▸ **RAW DATA**
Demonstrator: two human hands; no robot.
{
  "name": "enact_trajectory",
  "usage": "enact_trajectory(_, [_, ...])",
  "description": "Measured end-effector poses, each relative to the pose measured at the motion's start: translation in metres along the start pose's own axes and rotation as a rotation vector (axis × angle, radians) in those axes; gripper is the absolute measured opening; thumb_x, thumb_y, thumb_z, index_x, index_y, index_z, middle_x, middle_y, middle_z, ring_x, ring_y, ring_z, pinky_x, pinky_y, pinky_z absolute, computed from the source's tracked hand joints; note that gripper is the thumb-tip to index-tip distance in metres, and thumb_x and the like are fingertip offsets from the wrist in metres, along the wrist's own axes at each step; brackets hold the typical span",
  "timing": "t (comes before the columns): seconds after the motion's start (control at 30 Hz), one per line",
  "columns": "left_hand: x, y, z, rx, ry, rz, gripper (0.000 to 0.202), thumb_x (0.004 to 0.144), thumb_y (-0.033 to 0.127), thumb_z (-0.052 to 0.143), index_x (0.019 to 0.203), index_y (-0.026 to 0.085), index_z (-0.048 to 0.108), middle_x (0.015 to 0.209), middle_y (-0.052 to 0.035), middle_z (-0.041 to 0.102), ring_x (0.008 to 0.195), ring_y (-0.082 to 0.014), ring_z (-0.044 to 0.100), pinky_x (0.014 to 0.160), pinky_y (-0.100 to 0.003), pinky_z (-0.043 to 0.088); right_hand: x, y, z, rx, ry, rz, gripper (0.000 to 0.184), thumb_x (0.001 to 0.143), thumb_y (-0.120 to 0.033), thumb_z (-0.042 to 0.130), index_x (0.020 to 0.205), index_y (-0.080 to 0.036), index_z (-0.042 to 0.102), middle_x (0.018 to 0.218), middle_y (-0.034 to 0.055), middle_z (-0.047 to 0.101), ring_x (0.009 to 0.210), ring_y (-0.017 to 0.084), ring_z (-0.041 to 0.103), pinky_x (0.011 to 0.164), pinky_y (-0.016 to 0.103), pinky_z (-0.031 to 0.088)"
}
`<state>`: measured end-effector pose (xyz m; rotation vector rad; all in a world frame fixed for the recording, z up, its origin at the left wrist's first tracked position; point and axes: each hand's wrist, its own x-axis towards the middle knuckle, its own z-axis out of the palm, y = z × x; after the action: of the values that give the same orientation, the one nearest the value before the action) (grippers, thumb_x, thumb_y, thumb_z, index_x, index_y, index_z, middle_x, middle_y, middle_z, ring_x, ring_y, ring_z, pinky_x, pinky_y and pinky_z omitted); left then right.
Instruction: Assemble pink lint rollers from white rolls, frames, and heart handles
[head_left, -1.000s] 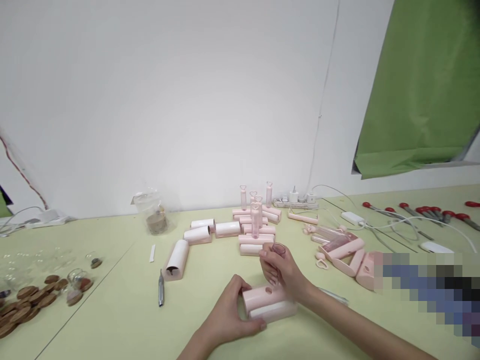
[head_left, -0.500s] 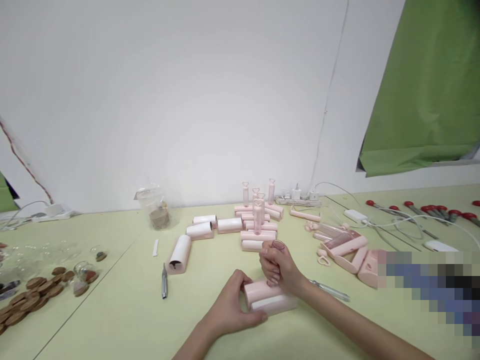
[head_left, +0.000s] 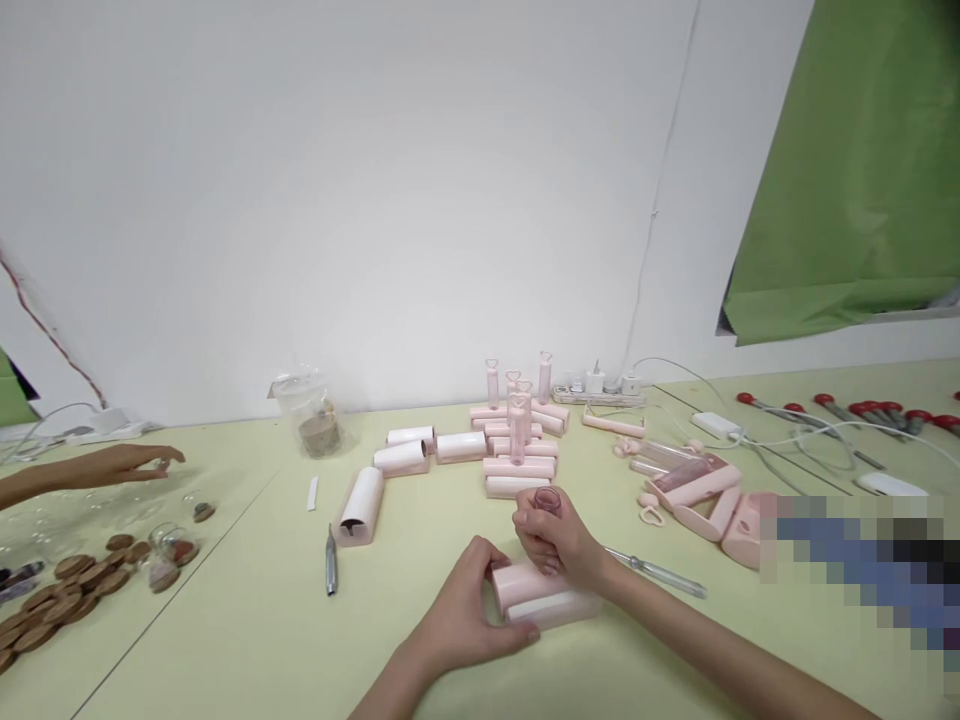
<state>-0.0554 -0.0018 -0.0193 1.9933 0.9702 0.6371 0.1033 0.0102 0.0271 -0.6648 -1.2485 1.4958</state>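
Observation:
My left hand point(head_left: 469, 618) is wrapped round the left end of a pink-and-white plastic case point(head_left: 519, 588) lying on the table, thumb along its near side. Above the case, my right hand point(head_left: 561, 540) is closed in a fist round a clear pinkish tube point(head_left: 547, 496), whose round rim shows above the fingers. The tube stands upright over the case; my fist hides its lower end. Just beyond my fist lie stacked pink cases point(head_left: 519, 466), with several heart-topped tubes point(head_left: 517, 428) standing in them. A screwdriver with a clear handle point(head_left: 667, 577) lies right of my right wrist.
White-topped cases point(head_left: 361, 505) and a metal pen-like tool point(head_left: 331, 565) lie to the left. Pink parts point(head_left: 705, 490), cables and red-ended rods point(head_left: 870, 408) are at right. Wooden discs point(head_left: 64, 600) lie at far left, below another person's hand point(head_left: 127, 462). A plastic bag point(head_left: 311, 405) stands behind.
Another person's hand has come in from the left edge, over the glass pieces. My hands keep nearly the same hold on the case and tube; the view has shifted slightly.

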Motion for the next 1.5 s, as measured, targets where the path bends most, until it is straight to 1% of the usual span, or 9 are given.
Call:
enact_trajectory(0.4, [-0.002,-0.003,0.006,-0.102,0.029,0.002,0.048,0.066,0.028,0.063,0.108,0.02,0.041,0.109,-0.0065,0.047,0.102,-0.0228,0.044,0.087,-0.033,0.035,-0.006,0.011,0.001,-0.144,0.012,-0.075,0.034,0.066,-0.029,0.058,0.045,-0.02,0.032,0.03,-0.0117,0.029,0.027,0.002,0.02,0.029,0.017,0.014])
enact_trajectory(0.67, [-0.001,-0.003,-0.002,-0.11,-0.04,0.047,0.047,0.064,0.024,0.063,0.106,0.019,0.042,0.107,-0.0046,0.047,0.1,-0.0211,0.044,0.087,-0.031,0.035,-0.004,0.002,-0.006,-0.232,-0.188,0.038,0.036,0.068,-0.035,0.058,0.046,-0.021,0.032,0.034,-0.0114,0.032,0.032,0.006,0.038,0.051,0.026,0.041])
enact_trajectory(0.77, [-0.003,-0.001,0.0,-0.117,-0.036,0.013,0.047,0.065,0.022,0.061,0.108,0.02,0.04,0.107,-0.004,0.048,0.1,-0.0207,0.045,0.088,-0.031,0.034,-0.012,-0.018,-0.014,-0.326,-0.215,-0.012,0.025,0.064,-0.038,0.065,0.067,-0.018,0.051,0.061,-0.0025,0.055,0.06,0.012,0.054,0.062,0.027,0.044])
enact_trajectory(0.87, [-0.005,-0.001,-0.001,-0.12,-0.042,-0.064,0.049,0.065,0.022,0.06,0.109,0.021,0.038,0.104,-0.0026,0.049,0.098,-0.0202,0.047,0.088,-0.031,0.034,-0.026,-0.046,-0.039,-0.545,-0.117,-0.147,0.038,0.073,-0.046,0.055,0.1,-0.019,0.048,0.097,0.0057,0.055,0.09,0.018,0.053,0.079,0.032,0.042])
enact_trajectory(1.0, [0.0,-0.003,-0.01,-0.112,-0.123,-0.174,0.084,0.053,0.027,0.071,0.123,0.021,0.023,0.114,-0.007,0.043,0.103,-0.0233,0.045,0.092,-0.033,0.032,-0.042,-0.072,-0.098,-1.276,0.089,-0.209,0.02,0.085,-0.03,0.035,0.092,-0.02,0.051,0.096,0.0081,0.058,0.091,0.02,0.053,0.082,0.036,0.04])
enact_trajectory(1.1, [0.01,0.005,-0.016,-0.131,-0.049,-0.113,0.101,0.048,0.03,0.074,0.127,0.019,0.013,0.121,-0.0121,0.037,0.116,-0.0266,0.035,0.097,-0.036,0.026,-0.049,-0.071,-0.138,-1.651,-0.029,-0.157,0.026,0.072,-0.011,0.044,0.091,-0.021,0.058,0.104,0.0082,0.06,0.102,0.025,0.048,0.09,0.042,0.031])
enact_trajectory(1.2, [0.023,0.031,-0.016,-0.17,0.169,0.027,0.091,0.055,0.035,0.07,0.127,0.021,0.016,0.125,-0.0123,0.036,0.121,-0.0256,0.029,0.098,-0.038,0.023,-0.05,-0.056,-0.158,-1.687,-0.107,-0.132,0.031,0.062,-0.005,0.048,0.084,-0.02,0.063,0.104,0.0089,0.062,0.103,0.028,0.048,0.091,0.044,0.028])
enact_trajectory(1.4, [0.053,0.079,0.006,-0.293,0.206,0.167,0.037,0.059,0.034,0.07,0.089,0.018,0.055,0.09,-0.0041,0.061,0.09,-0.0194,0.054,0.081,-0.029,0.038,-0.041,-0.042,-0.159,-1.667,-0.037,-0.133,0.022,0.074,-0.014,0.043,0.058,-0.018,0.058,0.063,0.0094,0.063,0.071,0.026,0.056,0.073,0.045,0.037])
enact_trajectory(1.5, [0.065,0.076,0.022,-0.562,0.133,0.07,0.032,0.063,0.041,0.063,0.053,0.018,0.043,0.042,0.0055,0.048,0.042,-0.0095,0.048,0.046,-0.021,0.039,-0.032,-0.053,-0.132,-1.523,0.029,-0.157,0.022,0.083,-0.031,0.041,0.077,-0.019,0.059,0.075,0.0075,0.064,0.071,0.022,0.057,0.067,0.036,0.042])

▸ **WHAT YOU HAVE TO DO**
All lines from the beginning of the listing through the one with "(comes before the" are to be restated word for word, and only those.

▸ **RESULT OF THIS EXERCISE**
Demonstrator: two human hands; no robot.
{
  "name": "enact_trajectory",
  "usage": "enact_trajectory(_, [_, ...])",
  "description": "Measured end-effector poses, each relative to the pose measured at the motion's start: translation in metres along the start pose's own axes and rotation as a rotation vector (axis × angle, radians) in those axes; gripper is the absolute measured opening; thumb_x, thumb_y, thumb_z, index_x, index_y, index_z, middle_x, middle_y, middle_z, ring_x, ring_y, ring_z, pinky_x, pinky_y, pinky_z absolute, computed from the source's tracked hand joints; note that gripper is the thumb-tip to index-tip distance in metres, and thumb_x and the like are fingertip offsets from the wrist in metres, along the wrist's own axes at each step; brackets hold the typical span",
  "timing": "t (comes before the columns): seconds after the motion's start (control at 30 Hz), one per line",

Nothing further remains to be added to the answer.